### Exercise goal
Transcribe only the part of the listing below that begins at the line containing "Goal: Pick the" and runs to its final line, keeping both ends.

### Data listing
○ ○ ○ ○

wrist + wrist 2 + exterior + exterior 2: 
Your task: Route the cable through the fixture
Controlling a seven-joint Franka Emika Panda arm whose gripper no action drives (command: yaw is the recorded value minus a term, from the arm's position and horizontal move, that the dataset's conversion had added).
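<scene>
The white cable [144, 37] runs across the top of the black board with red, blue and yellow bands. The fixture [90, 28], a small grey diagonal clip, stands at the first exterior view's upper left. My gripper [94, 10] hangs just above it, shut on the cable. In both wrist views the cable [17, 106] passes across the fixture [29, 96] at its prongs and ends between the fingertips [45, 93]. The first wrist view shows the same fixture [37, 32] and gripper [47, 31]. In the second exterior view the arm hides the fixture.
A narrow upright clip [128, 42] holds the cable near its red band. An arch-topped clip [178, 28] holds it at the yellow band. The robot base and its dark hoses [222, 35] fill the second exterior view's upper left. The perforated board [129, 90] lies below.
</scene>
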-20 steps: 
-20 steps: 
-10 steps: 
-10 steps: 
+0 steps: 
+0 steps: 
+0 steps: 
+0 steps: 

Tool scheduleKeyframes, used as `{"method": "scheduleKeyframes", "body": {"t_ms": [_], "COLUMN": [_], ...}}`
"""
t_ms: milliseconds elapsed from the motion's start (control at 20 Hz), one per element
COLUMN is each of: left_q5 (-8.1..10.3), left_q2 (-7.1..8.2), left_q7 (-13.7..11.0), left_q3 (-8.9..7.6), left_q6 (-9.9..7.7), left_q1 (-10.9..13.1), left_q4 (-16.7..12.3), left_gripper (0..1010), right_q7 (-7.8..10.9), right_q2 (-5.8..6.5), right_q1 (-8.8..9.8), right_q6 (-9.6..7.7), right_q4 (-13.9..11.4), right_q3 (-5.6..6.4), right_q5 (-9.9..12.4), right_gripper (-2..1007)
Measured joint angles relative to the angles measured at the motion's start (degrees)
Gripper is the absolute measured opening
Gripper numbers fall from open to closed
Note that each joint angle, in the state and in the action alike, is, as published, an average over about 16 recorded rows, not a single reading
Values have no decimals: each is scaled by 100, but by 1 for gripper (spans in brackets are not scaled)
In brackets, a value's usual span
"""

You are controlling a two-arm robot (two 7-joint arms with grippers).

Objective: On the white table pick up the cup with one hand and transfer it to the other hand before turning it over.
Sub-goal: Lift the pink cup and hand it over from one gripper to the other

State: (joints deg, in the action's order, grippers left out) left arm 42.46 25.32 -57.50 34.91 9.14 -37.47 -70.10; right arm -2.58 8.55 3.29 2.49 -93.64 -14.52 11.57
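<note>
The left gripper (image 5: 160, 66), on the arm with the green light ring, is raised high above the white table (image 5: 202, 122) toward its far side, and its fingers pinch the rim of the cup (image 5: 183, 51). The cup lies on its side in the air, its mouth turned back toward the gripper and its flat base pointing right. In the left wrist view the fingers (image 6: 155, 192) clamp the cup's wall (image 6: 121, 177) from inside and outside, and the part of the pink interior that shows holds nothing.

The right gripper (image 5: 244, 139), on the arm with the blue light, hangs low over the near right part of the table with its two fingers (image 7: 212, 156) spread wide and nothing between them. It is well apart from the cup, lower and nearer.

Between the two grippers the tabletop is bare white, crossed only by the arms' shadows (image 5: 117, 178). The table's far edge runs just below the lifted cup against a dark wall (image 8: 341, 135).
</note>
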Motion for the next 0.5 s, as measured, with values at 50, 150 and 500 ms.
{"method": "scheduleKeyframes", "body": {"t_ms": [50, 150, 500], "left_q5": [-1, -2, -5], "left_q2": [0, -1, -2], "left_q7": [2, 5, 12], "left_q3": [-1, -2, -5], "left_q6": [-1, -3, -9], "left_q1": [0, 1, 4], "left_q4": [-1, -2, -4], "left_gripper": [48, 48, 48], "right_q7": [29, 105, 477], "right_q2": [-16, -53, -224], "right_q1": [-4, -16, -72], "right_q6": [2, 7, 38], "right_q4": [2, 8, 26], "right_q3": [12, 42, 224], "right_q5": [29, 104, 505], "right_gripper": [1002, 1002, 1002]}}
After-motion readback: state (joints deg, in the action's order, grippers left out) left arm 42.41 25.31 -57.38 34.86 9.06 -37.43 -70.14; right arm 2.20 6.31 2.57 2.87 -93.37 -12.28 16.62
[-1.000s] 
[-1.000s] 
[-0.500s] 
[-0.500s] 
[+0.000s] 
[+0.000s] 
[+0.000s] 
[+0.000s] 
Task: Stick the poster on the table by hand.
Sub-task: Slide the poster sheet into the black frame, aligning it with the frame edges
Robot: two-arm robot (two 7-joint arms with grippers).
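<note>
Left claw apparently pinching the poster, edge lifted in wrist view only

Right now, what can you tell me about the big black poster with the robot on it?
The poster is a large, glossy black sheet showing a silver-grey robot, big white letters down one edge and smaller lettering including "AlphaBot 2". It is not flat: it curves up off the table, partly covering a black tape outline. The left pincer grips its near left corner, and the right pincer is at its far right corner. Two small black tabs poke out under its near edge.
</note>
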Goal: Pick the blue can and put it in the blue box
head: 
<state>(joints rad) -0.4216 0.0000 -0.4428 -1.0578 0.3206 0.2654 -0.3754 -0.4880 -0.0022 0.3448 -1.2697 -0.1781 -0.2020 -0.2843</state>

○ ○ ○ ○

### Response to the exercise
Goal: Pick the blue can and put it in the blue box
head: 
<state>(joints rad) -0.4216 0.0000 -0.4428 -1.0578 0.3206 0.2654 -0.3754 -0.4880 -0.0022 0.3448 -1.2697 -0.1781 -0.2020 -0.2843</state>

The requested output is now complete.